Regret measures the difference between the learner’s loss and the best fixed parameter’s loss. SGD has sublinear regret.

59
Q

What is the difference between GD and Expectation-Maximization (EM)?

A

EM is used for latent variable models (e.g., GMMs), while GD is a general-purpose optimizer.

60
Q

What is the ELBO in variational inference? How is GD used?

A

The Evidence Lower BOund is maximized using GD to train variational autoencoders (VAEs).

61
Q

What is the role of GD in reinforcement learning?

A

GD optimizes policy or value function parameters (e.g., in policy gradient methods).

62
Q

How does GD relate to the Karush-Kuhn-Tucker (KKT) conditions?

A

KKT conditions generalize gradients to constrained optimization.
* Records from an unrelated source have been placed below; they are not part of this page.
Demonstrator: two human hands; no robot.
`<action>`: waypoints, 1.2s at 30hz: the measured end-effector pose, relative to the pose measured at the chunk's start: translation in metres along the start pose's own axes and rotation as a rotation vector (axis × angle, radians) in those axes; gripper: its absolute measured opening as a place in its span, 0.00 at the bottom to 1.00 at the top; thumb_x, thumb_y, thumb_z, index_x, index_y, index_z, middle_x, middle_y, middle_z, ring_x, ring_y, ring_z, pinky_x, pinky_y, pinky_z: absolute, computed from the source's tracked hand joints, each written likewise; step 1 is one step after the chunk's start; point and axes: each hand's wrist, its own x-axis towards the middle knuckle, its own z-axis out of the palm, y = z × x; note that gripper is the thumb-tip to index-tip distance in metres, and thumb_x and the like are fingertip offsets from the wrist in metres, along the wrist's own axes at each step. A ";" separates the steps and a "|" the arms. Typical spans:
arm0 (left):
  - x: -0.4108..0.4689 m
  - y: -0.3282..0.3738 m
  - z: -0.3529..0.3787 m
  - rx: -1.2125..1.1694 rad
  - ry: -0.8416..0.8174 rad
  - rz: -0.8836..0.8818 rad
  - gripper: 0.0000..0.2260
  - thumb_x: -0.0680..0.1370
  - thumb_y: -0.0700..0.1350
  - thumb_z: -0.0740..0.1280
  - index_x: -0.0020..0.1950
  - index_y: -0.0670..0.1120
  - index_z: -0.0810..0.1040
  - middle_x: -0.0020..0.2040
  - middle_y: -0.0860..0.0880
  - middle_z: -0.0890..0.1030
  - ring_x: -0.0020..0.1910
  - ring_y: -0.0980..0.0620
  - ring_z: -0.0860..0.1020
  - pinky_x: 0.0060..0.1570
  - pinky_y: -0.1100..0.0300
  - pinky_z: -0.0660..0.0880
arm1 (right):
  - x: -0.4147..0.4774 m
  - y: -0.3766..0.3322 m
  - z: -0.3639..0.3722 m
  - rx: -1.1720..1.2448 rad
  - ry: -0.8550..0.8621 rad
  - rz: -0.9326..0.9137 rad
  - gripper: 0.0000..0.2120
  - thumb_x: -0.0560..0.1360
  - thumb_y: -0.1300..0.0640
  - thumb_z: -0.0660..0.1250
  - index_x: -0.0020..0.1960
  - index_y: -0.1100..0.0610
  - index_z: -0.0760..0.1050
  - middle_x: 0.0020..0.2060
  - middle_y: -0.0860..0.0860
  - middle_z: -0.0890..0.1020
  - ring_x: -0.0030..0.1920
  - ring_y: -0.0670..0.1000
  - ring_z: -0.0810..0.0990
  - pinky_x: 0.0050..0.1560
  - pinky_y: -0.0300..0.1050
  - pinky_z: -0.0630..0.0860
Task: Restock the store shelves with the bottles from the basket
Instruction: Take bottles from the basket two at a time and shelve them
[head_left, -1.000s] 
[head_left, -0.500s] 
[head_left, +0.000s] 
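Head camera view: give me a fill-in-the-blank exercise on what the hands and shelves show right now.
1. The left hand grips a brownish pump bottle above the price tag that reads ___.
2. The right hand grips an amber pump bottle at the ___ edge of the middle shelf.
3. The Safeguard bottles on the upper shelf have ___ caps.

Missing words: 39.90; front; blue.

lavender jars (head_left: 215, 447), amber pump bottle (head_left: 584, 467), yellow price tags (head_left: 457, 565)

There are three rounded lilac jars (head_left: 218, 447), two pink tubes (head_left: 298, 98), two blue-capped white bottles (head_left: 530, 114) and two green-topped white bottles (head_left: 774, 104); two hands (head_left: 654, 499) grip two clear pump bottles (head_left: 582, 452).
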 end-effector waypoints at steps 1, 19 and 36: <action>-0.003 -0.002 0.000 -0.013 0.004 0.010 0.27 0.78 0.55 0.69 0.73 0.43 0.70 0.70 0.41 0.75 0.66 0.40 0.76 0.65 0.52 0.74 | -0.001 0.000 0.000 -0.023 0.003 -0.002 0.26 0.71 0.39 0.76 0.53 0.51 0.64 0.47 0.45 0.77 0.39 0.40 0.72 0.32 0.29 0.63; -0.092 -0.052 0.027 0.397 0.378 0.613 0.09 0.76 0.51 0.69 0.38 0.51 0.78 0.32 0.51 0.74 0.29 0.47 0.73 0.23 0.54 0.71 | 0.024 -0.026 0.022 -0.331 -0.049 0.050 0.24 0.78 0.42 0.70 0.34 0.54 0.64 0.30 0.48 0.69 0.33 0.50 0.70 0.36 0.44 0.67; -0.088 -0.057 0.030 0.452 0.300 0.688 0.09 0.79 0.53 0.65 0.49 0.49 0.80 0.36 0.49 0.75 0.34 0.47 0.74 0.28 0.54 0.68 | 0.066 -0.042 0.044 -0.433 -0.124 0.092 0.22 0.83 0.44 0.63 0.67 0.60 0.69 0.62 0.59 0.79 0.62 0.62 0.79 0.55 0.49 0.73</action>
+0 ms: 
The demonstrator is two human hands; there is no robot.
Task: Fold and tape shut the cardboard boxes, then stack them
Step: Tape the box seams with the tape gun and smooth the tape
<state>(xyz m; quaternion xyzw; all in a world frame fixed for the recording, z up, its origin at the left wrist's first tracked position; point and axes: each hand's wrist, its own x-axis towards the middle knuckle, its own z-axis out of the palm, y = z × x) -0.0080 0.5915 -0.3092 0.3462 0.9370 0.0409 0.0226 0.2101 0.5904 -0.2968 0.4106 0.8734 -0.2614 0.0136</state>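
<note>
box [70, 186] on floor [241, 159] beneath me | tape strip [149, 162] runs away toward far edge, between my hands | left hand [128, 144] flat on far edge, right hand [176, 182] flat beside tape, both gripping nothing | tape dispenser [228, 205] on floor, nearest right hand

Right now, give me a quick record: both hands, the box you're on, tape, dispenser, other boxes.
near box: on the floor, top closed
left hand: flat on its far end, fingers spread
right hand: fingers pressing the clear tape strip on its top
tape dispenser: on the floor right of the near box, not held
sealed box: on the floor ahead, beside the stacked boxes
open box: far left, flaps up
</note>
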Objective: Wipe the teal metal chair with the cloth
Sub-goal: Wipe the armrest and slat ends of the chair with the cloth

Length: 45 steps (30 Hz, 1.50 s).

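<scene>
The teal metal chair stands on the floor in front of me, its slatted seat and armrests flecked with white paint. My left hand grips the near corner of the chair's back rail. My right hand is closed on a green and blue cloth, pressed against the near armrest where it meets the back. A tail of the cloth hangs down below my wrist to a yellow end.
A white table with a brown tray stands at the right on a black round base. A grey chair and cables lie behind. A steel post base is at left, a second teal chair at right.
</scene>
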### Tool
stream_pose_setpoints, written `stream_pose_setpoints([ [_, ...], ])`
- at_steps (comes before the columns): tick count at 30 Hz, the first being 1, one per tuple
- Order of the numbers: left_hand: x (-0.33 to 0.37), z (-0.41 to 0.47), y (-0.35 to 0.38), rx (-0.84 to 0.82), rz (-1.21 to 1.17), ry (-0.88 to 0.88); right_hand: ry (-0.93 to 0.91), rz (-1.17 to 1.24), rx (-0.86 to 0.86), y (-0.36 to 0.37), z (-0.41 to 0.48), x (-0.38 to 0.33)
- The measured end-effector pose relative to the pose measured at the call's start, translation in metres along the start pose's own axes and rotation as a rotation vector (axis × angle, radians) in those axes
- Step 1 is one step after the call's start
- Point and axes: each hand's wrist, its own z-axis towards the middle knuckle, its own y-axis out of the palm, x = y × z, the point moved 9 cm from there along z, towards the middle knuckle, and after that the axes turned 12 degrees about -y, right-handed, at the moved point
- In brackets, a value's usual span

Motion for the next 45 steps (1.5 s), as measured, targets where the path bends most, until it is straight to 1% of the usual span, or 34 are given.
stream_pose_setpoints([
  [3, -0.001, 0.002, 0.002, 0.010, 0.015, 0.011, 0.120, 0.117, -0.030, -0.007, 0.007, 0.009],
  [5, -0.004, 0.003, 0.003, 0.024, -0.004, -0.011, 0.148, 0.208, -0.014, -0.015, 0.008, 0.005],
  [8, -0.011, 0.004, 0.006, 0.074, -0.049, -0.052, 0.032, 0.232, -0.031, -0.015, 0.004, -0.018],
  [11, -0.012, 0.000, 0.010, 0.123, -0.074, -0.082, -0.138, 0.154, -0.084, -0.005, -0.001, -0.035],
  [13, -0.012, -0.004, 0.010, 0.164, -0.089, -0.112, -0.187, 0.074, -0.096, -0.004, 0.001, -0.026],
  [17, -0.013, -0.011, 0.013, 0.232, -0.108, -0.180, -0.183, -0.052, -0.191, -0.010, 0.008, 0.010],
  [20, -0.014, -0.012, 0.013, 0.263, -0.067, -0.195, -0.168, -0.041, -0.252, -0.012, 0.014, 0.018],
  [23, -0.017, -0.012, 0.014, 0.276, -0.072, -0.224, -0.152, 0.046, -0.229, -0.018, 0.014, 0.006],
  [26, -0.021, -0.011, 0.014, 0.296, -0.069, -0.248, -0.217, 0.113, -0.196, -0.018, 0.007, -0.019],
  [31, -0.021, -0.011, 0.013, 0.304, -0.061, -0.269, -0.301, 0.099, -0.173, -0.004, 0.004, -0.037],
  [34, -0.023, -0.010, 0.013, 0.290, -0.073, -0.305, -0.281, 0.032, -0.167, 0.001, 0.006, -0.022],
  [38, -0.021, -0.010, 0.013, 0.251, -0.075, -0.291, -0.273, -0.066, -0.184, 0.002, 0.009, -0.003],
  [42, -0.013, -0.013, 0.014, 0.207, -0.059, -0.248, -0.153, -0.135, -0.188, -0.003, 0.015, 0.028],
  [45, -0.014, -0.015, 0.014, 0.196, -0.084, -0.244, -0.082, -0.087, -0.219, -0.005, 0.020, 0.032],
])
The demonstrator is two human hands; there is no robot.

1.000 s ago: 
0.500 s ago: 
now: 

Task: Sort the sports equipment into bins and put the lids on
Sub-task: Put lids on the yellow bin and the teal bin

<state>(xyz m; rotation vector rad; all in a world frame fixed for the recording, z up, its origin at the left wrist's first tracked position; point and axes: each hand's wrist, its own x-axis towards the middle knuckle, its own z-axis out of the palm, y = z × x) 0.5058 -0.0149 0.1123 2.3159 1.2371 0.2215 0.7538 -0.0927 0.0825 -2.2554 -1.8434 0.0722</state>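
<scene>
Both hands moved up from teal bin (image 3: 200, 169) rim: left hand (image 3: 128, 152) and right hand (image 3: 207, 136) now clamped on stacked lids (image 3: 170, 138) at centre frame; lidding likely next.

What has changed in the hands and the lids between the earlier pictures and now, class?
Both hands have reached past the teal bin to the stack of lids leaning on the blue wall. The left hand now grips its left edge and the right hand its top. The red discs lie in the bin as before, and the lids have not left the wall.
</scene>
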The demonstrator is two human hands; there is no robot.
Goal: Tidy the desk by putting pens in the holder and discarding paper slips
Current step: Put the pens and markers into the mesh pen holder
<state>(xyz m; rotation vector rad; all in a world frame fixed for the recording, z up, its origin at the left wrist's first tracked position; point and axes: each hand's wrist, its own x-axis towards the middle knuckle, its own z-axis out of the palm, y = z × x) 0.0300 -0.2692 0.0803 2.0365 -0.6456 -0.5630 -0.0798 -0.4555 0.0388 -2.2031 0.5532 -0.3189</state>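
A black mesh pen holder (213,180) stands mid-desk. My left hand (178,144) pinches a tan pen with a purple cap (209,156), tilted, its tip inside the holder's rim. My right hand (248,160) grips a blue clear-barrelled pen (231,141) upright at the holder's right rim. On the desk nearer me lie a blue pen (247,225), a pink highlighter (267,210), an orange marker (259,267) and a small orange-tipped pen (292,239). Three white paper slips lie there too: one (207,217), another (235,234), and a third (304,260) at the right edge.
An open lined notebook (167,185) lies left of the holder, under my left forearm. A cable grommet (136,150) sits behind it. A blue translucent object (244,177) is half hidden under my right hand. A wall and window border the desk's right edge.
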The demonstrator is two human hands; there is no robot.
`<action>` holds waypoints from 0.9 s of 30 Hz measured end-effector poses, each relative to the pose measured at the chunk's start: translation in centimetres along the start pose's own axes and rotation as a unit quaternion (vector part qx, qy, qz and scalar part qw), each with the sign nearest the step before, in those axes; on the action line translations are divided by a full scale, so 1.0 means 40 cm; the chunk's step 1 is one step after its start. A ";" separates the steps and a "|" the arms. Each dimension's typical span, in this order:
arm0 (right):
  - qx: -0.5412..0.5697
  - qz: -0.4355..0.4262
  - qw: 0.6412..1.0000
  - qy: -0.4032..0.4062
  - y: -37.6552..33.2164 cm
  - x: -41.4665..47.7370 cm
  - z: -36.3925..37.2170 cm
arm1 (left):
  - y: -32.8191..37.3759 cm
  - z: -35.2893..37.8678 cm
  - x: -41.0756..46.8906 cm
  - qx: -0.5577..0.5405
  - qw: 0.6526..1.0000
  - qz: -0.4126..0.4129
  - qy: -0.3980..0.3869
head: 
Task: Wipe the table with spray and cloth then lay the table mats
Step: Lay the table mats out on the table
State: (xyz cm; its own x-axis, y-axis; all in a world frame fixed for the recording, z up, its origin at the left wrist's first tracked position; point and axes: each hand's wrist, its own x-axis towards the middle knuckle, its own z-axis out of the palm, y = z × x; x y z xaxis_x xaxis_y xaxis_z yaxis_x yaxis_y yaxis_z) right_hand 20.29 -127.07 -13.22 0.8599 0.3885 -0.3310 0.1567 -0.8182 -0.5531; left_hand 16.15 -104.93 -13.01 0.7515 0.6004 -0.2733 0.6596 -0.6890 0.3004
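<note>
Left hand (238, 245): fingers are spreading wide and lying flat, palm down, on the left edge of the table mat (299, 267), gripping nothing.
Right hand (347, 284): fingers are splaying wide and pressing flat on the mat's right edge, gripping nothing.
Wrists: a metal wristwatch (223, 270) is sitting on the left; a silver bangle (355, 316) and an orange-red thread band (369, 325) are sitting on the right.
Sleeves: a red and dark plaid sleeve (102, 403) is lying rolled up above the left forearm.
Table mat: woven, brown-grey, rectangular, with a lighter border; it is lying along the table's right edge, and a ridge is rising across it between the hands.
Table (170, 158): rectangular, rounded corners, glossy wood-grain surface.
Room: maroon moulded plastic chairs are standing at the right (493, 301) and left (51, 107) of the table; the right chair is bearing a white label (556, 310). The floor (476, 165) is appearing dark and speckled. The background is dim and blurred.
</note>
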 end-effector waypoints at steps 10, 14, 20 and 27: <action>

GD is used in unconstrained settings.

63
Q

What is the difference between GD and Frank-Wolfe?

A

Frank-Wolfe solves constrained problems by iteratively moving toward the steepest feasible direction.

64
Q

What is mirror descent?

A

A generalization of GD using Bregman divergences for non-Euclidean geometry.

65
Q

What is the role of GD in meta-learning?

A

GD is used to optimize hyperparameters or learn initialization parameters for fast adaptation.